Goal of the exercise →
Your reply should reproduce each line below exactly and carry none of the pictures.

─── Dataset content

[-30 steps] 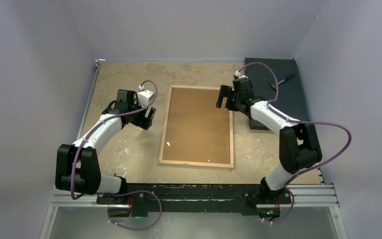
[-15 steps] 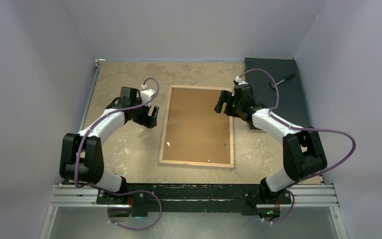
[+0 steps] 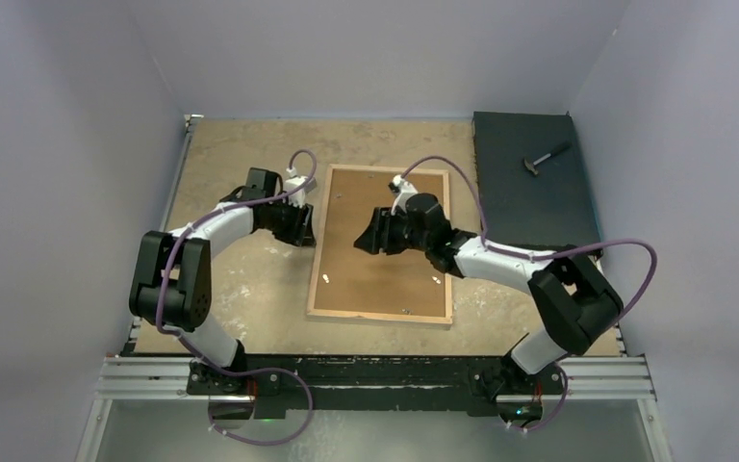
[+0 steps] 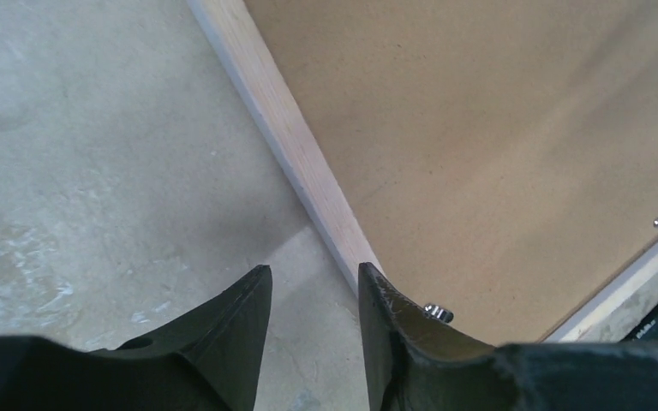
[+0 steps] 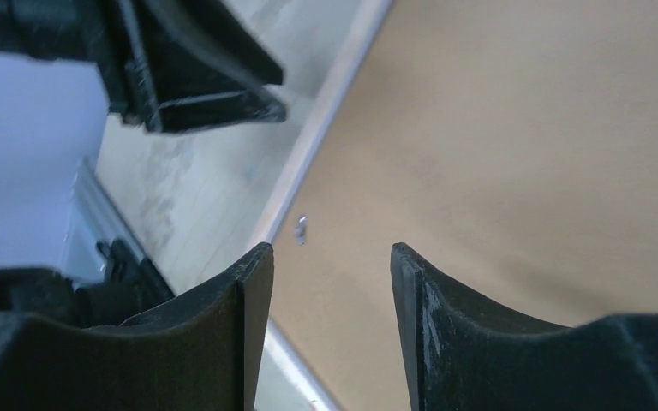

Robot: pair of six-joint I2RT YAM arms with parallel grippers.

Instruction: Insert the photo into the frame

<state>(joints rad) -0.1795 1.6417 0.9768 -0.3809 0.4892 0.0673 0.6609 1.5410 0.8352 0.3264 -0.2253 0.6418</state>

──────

Solution →
[-30 steps] 
[-15 steps] 
[+0 steps] 
[+0 steps] 
[+0 steps] 

Robot: pair of six-joint I2RT YAM arms with parallel grippers.

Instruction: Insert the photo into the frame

<state>(joints rad) -0.1795 1.6417 0.9768 -0.3809 0.4892 0.0673 0.6609 1.5410 0.8352 0.3264 -0.2253 0.6418</state>

What the exercise required has been answered in full.